MEMORANDUM **
Larry Dean DeYoung (“DeYoung”) appeals the district court’s denial of his petition for writ of habeas corpus. This Court has jurisdiction under 28 U.S.C. § 2253. We review de novo the district court’s denial, Collier v. Bayer, 408 F.3d 1279, 1281 (9th Cir.2005), and we affirm. DeYoung procedurally defaulted all of the challenged claims except the involuntary-waiver-of-counsel claim, which we reject on the merits.
Federal review of DeYoung’s other claims is barred because he failed to exhaust them. See 28 U.S.C. § 2254(b)(1); Sandgathe v. Maass, 314 F.3d 371, 376 (9th Cir.2002). He did not “fairly and fully present” these claims to the Arizona Court of Appeals. Insyxiengmay v. Morgan, 403 F.3d 657, 668 (9th Cir.2005). DeYoung did not appeal the state court’s dismissal of these claims or assert them on direct appeal. He did not fairly present the claims in his fifth post-conviction petition when he argued that his counsel was ineffective for failing to raise them. Cf. Anderson v. Harless, 459 U.S. 4, 6, 103 S.Ct. 276, 74 L.Ed.2d 3 (1982) (explaining that for pur*445poses of exhaustion “[i]t is not enough that ... a somewhat similar state-law claim was made”).

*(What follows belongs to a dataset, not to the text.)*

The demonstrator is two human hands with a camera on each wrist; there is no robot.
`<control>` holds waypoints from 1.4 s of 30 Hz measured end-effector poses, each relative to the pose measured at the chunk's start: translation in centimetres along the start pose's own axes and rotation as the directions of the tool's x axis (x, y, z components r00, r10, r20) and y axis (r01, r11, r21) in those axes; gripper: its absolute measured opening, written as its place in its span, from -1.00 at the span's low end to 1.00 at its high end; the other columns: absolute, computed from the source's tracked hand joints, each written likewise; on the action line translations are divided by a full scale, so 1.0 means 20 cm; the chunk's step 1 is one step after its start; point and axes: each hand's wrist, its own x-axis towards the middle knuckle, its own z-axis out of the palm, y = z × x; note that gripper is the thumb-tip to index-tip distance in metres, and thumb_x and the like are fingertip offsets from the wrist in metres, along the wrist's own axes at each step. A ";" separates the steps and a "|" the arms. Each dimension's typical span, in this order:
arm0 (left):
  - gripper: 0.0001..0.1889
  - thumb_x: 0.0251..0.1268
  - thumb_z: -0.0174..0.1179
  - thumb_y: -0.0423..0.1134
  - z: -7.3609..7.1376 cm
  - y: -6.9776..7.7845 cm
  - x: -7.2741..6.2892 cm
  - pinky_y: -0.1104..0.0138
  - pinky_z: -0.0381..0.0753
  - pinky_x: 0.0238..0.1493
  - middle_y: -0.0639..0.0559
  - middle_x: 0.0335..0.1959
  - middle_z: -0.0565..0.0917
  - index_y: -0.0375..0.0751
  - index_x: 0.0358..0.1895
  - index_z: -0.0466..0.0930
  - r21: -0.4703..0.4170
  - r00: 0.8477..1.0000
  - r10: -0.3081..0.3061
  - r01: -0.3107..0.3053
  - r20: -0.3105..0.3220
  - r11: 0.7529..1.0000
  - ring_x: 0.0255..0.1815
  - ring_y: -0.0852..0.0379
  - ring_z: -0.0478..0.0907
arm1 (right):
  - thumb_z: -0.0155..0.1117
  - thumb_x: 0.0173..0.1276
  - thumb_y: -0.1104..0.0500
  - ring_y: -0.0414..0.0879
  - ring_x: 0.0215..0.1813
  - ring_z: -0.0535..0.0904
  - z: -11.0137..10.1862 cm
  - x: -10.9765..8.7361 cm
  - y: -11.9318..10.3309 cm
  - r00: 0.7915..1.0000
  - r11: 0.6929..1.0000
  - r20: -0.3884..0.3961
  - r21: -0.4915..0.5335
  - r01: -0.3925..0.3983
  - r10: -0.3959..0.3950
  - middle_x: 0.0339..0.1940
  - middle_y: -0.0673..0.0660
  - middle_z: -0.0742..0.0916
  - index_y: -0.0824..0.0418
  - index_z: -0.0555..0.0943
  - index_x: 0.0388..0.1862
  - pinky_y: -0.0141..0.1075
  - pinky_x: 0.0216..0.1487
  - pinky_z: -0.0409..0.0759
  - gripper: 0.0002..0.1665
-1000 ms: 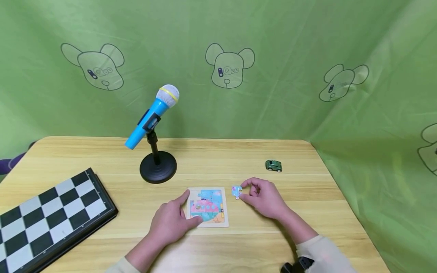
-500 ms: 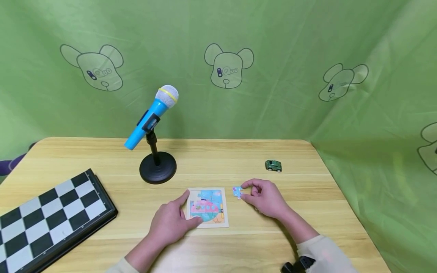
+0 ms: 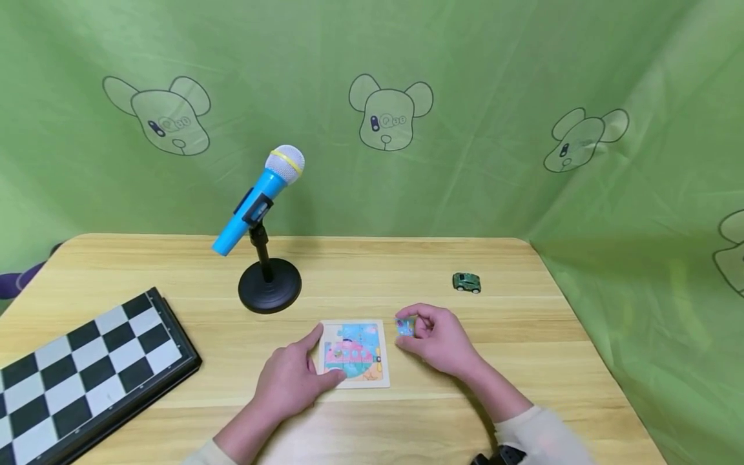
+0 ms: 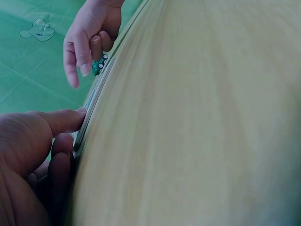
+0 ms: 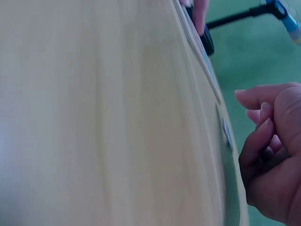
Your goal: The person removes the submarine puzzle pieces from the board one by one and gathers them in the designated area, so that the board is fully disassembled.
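In the head view, my left hand (image 3: 293, 374) holds the left side of a square jigsaw puzzle (image 3: 374, 381), its index finger at the far corner and its thumb over the near edge. The puzzle shows a pink submarine in blue water, with a bare patch at the upper left. Just right of it lies a loose blue puzzle piece (image 3: 405, 327). Over that piece is my right hand (image 3: 438, 339), thumb and index finger apart on either side of it. The right wrist view shows the piece (image 5: 227, 134) on the tabletop, below the raised fingers.
A small green toy car (image 3: 466, 282) stands behind the right hand. A blue microphone (image 3: 247, 210) on a black stand (image 3: 269, 294) is at the back left. A checkered board (image 3: 93, 368) lies at the left. Green cloth (image 3: 465, 161) hangs behind the wooden table (image 3: 378, 271).
My right hand has shifted slightly left, so its thumb and index finger now reach around the loose piece, which looks partly covered. The left hand and the puzzle have stayed in place.
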 end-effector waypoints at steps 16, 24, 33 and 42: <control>-0.05 0.01 0.51 0.10 0.00 0.00 0.00 0.30 0.28 -0.74 0.15 -0.76 0.42 -0.30 0.45 0.35 0.004 1.000 0.019 -0.019 0.010 1.000 -0.78 0.18 0.38 | 0.58 0.13 0.21 -0.29 -0.65 0.26 0.26 0.07 -0.19 0.989 0.999 0.144 -0.013 0.033 -0.031 -0.72 -0.13 0.41 0.19 0.68 0.03 -0.38 -0.47 0.40 -0.54; -0.05 0.02 0.51 0.10 -0.01 0.00 0.00 0.30 0.28 -0.74 0.15 -0.77 0.42 -0.30 0.45 0.35 0.002 1.000 0.018 -0.018 0.012 1.000 -0.80 0.17 0.39 | 0.60 0.11 0.16 -0.27 -0.66 0.30 0.28 0.12 -0.24 0.975 0.999 0.223 -0.047 0.025 -0.014 -0.71 -0.07 0.42 0.18 0.67 0.04 -0.38 -0.54 0.35 -0.51; -0.05 0.02 0.51 0.10 -0.01 -0.01 0.00 0.30 0.29 -0.74 0.16 -0.77 0.42 -0.30 0.45 0.36 0.005 1.000 0.026 -0.026 0.010 1.000 -0.78 0.18 0.38 | 0.59 0.11 0.17 -0.24 -0.68 0.29 0.30 0.16 -0.24 0.951 0.996 0.308 -0.092 0.015 0.014 -0.73 -0.08 0.41 0.06 0.66 -0.05 -0.38 -0.61 0.27 -0.59; -0.05 0.00 0.52 0.10 -0.01 -0.01 0.00 0.30 0.28 -0.74 0.14 -0.77 0.41 -0.30 0.45 0.37 0.002 1.000 0.023 -0.024 0.006 1.000 -0.78 0.16 0.37 | 0.59 0.10 0.24 -0.20 -0.65 0.28 0.30 0.17 -0.24 0.942 0.998 0.334 -0.064 -0.024 0.044 -0.74 -0.05 0.39 0.07 0.64 -0.10 -0.34 -0.51 0.32 -0.60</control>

DeYoung did not procedurally default his claim for involuntary waiver of counsel because the state court’s procedural rule was inadequate to bar federal review as applied to this particular claim. See Harris v. Reed, 489 U.S. 255, 260-61, 109 S.Ct. 1088, 103 L.Ed.2d 308 (1989). Even if the state procedural rule is firmly established and regularly followed, it is inadequate to preclude federal review where the rule frustrates exercise of a federal right. See Hoffman v. Arave, 236 F.3d 523, 531 (9th Cir.2001). Here, almost all involuntary-waiver-of-counsel claims are barred by the state rules rejecting claims that (1) are not raised in trial court or (2) are based on errors the petitioner contributed to. One must affirmatively assert a waiver of counsel, so one always “contributes” to the error and it would be extremely rare for the person asserting the waiver to object at the same time to the court’s acceptance of that assertion. We may, therefore, review DeYoung’s involuntary-waiver-of-counsel claim.
We review the merits of DeYoung’s involuntary-waiver claim and conclude that the state court’s rejection of this claim was not contrary to or an unreasonable application of clearly established federal law. See 28 U.S.C. § 2254(d). A state-court decision is contrary to federal law when the state court fails to identify the correct legal standard. Williams v. Taylor, 529 U.S. 362, 405-07, 120 S.Ct. 1495, 146 L.Ed.2d 389 (2000). While the state court did not cite any Supreme Court cases, it properly identified the relevant standard: Is the waiver knowing, voluntary, and intelligent. See Iowa v. Tovar, 541 U.S. 77, 124 S.Ct. 1379, 158 L.Ed.2d 209 (2004) (Constitution requires waiver of counsel be knowing, voluntary, and intelligent); Clark v. Murphy, 331 F.3d 1062, 1071 (9th Cir. 2003) (state court need not cite Supreme Court case if it uses the correct principle). A state court unreasonably applies federal law if the state court identifies the correct governing legal principle, but “unreasonably applies that principle to the facts of the prisoner’s case.” Id. at 1067 (quotation marks and citation omitted). We hold that the state court properly applied the legal principles to the facts in finding that DeYoung’s waiver of counsel was knowing, voluntary, and intelligent.
We therefore AFFIRM the district court’s denial of DeYoung’s habeas petition.
This disposition is not appropriate for publication and may not be cited to or by the courts of this circuit except as provided by Ninth Cir. R. 36-3.